Multiplying out differential operators

[chipotleaway]

In this video at around 9:00 , Carl Bender demonstrates a method of solving y''+a(x)y'+b(x)y=0.



He first rewrites it in terms of differential operators

D²+a(x)D+b(x))y(x)=0,

then factors it

(D+A(x))(D+B(x))y=0

then multiplies it out to determine B(x). I thought we would get

(D²+DB+AD+AB)y=0

but at 15:29, he says that D, when it acts on B, either it acts on B or it 'goes past B' and acts on y and because of that, we get two terms, BD and D', so the result is

(D²+BD+B'+AD+AB)y=0

Why doesn't the operator just act on B?
If it only acts on B, then shouldn't BD disappear somehow (and vice-versa)?
Also, this would mean for D to act on something, it has to be the right? (DA≠AD?)

Thanks

 

[bigfooted]

it's because of the chain rule.

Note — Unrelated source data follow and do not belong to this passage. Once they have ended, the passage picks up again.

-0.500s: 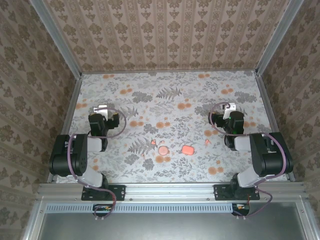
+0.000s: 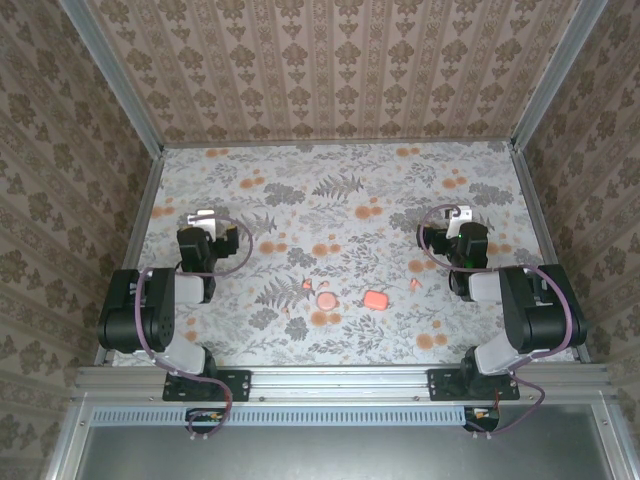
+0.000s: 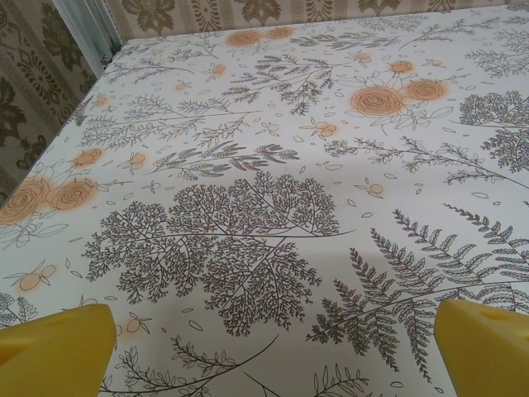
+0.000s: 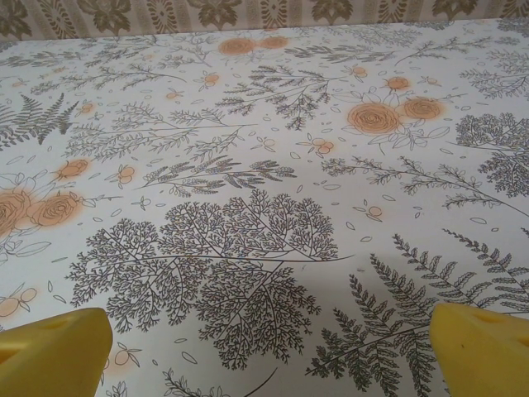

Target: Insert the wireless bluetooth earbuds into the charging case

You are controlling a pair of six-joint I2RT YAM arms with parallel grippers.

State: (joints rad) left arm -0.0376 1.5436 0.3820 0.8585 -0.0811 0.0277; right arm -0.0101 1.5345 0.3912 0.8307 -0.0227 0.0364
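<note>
Salmon-pink and pill-shaped, the charging case (image 2: 376,299) lies flat on the flowered table cover (image 2: 350,180) in the lower middle of the top view, between the two arms. It sits below and left of the right claw (image 2: 458,214) and well to the right of the left claw (image 2: 204,217), touching neither. One tiny pink earbud (image 2: 416,284) lies a little to the right of the case, near the right arm. The other earbud (image 2: 308,287) lies to the case's left, just beside a round flat pink disc (image 2: 326,299).

Both arms are folded at the elbow near the table's lower edge, with their claws pointing toward the far wall. In each wrist view the yellow fingertips (image 3: 50,351) sit in the bottom corners of the frame, wide apart with nothing between them, so both claws gape open. Under them the smooth cover is printed with grey ferns and orange roses.
</note>
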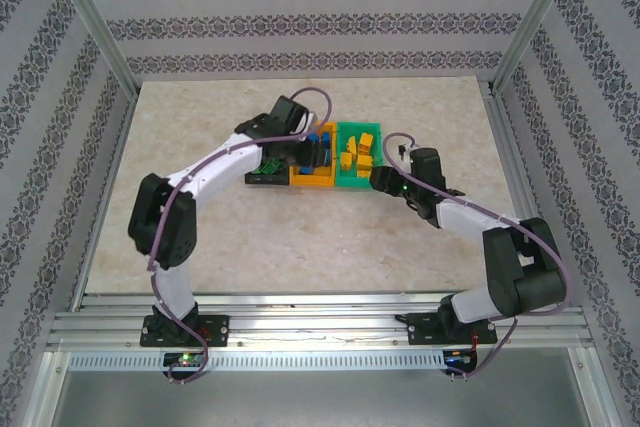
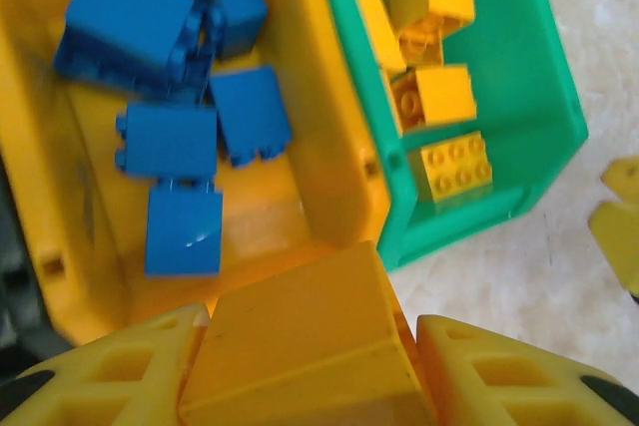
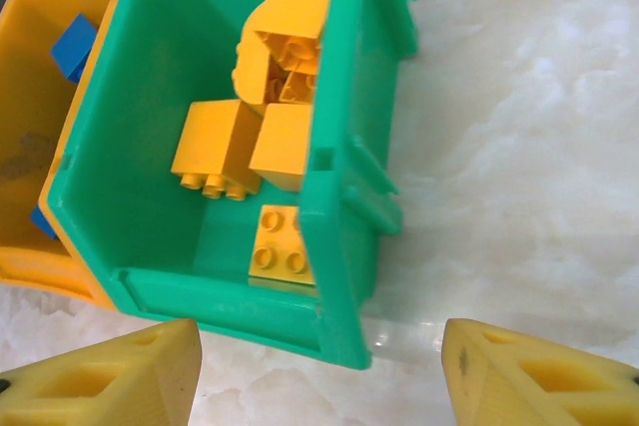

Note that there is a difference between
$\partial(b)y$ and $\partial(by)$. First write it like this, it makes it more clear:
$(\partial + a)(\partial y +by)=0$
In this case, the differential operator acts on both b and y, so you have $\partial(by)=\partial(b)y + \partial(y)b$

 

[chipotleaway]

Thanks, I think I get it - you mean the product rule, yeah?

(D+A)(D+B)y
=(D+A)(Dy+By)
= D²y+D(By)+ADy+ABy
= D²y+yB'+By'+ADy+ABy
= D²y+yB'+BDy+ADy+ABy
= (D²+B'+BD+AD+AB)y